» DATA SHOWN

==*==

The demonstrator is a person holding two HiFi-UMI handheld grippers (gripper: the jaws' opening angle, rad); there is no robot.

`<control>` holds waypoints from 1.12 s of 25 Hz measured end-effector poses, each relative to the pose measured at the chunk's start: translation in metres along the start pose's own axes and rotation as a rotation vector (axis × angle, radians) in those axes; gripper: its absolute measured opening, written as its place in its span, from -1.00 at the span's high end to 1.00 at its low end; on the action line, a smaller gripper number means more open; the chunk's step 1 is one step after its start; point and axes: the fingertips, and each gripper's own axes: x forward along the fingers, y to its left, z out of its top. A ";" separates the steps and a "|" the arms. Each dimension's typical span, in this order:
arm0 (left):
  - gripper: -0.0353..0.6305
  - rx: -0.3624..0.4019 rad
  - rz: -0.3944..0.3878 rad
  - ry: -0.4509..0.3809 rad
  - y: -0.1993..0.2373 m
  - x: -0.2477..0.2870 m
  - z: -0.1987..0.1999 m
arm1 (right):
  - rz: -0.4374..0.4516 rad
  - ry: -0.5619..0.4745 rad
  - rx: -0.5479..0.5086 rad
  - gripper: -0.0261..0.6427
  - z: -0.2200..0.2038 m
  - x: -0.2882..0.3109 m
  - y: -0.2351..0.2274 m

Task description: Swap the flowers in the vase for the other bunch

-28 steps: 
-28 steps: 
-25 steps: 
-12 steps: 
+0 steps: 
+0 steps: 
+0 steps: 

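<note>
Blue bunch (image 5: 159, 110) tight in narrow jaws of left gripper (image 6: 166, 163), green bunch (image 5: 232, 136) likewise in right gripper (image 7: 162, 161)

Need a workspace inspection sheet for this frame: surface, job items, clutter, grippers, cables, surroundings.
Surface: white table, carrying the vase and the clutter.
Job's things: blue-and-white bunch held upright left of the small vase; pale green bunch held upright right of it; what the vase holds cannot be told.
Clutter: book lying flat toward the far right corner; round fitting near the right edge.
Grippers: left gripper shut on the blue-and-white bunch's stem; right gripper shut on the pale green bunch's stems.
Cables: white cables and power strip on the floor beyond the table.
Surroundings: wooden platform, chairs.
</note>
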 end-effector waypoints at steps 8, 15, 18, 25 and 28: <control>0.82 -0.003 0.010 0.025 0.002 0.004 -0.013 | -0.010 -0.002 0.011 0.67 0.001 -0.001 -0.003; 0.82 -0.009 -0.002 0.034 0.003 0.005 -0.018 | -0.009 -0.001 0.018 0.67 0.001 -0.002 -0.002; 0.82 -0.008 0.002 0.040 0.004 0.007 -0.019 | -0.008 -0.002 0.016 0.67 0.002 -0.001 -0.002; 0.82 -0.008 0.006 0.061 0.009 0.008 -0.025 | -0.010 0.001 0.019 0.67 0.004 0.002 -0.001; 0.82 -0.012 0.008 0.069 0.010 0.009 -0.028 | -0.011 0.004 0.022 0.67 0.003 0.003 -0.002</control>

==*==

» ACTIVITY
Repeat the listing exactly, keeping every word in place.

» OUTPUT OF THE EXERCISE
The demonstrator is a person holding two HiFi-UMI handheld grippers (gripper: the jaws' opening angle, rad); there is no robot.

`<control>` holds waypoints from 1.12 s of 25 Hz measured end-effector poses, each relative to the pose measured at the chunk's start: translation in metres along the start pose's own axes and rotation as a rotation vector (axis × angle, radians) in those axes; gripper: its absolute measured opening, written as its place in its span, from -1.00 at the span's high end to 1.00 at its low end; on the action line, a smaller gripper number means more open; the chunk's step 1 is one step after its start; point and axes: the fingertips, and each gripper's own axes: x forward along the fingers, y to its left, z out of its top. A ";" separates the steps and a "|" the arms. Each dimension's typical span, in this order:
arm0 (left):
  - gripper: -0.0353..0.6305
  - rx: -0.3624..0.4019 rad
  - rz: -0.3944..0.3878 rad
  - ry: -0.4509..0.3809 rad
  - y: -0.1993..0.2373 m
  - x: -0.2477..0.2870 m
  - z: -0.1987..0.1999 m
arm1 (right):
  - rz: -0.4374..0.4516 rad
  - ry: -0.5619..0.4745 rad
  - rx: -0.5479..0.5086 rad
  - gripper: -0.0261..0.6427
  - z: -0.2200..0.2038 m
  - x: -0.2882..0.3109 m
  - y: -0.2351..0.2274 m

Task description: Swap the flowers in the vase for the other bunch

-28 steps: 
-28 steps: 
-25 steps: 
-12 steps: 
+0 steps: 
+0 steps: 
+0 steps: 

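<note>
Blue bunch (image 5: 159, 110) tight in narrow jaws of left gripper (image 6: 166, 163), green bunch (image 5: 232, 136) likewise in right gripper (image 7: 162, 161)

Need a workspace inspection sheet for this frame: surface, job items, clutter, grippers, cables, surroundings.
Surface: white table, carrying the vase and the clutter.
Job's things: blue-and-white bunch held upright left of the small vase; pale green bunch held upright right of it; what the vase holds cannot be told.
Clutter: book lying flat toward the far right corner; round fitting near the right edge.
Grippers: left gripper shut on the blue-and-white bunch's stem; right gripper shut on the pale green bunch's stems.
Cables: white cables and power strip on the floor beyond the table.
Surroundings: wooden platform, chairs.
</note>
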 end-effector waypoints at steps 8, 15, 18, 25 and 28: <control>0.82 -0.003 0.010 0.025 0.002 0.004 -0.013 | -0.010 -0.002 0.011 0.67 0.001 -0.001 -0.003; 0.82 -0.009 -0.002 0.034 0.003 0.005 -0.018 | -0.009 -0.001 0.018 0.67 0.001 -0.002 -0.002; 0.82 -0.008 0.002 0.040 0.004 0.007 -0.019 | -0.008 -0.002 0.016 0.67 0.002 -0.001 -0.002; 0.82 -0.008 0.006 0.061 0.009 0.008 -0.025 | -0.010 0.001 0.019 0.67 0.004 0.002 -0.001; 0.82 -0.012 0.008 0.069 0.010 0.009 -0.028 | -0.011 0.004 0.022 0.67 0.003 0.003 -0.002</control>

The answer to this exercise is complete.